Eh bien oui, mon système de son : « y é bon en malade !! »
Je sens les vibrations dans les portes et sur le devant du tableau de bord. La qualité du son est incroyable. On ouvre le toit ouvrant, je tiens le volant avec mes genoux et on passe tous les deux nos bras au travers du toit en faisant une vague. Si je me rappelle bien, c’était « Solid as a rock » de Ashford and Simpson, une pièce musicale qui tournait tout le temps dans notre auto à l’époque.
On se regarde. Il me sourit. Je sens comme un courant électrique passer entre nous deux. La complicité est à son maximum. Il est dans son élément et il peut me communiquer ses émotions par le biais de ce morceau de musique qu’il sait apprécier et qu’il sait que j’apprécie qu’il me l’ait choisi. Je le sens calme, ça me rassure. Il est bien.

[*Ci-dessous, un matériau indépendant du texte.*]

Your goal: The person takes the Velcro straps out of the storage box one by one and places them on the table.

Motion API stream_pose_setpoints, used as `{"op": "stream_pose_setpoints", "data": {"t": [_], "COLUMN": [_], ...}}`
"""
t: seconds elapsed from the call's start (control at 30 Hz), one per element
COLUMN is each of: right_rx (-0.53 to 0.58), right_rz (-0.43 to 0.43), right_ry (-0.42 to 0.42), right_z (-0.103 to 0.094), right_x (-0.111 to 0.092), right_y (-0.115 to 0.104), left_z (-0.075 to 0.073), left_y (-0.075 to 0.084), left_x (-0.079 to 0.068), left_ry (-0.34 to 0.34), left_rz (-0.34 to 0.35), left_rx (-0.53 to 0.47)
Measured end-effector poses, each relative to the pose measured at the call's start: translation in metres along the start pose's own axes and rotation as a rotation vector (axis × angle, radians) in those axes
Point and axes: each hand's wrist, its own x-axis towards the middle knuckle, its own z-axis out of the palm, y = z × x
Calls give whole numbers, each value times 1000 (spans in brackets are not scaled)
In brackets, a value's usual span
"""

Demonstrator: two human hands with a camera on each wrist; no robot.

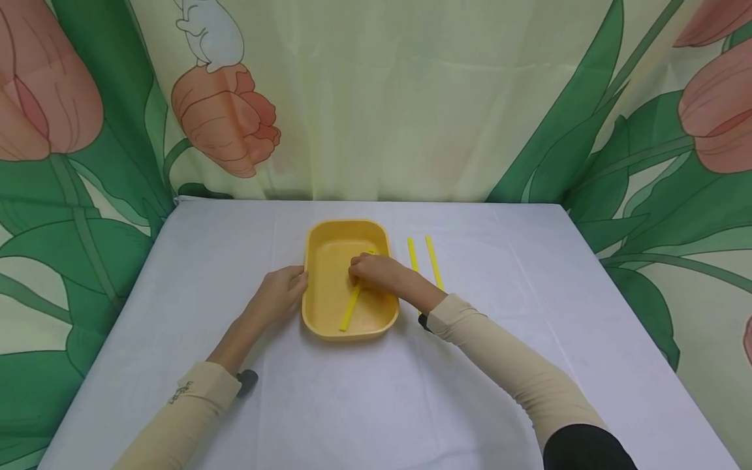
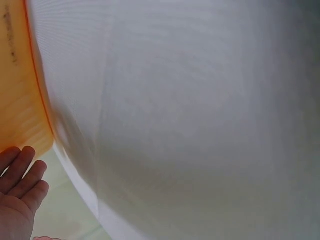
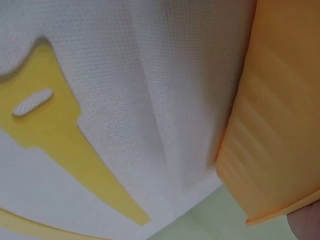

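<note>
A yellow rectangular tray (image 1: 320, 261) rests on the white-covered table. Along its left side, my left hand (image 1: 281, 290) touches the rim; in the left wrist view that hand's fingers (image 2: 22, 170) are nearly straight beside the tray's outer wall (image 2: 17, 110). My right hand (image 1: 376, 273) reaches over the tray's right rim and pinches a flat yellow strip (image 1: 350, 310) lying slantwise inside. The strip's middle is hidden under the fingers. In the right wrist view only a bit of that hand (image 3: 306, 222) appears, past the tray wall (image 3: 280, 130).
Right of the tray lie two more yellow strips, one (image 1: 413, 253) nearer and another (image 1: 435, 262) beside it, partly behind my right forearm. Seen close, one strip (image 3: 75, 140) has a wide, slotted end. A printed curtain (image 1: 382, 117) hangs behind the table (image 1: 499, 261).
</note>
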Motion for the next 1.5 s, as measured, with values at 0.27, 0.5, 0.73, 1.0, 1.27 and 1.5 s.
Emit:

C’est ça le bonheur ; il faut le prendre lorsqu’il passe. Ces moments-là, qui furent nombreux lors de notre « road trip », sont une source d’énergie dans laquelle on puise lorsque d’autres moments plus difficiles surviennent.

On ne peut les créer à demande; on ne peut que créer le moment, l’occasion et espérer que les deux personnes trouveront à ce moment les mots, faciliteront les regards, pour préparer le passage des émotions qu’on associera alors au bonheur.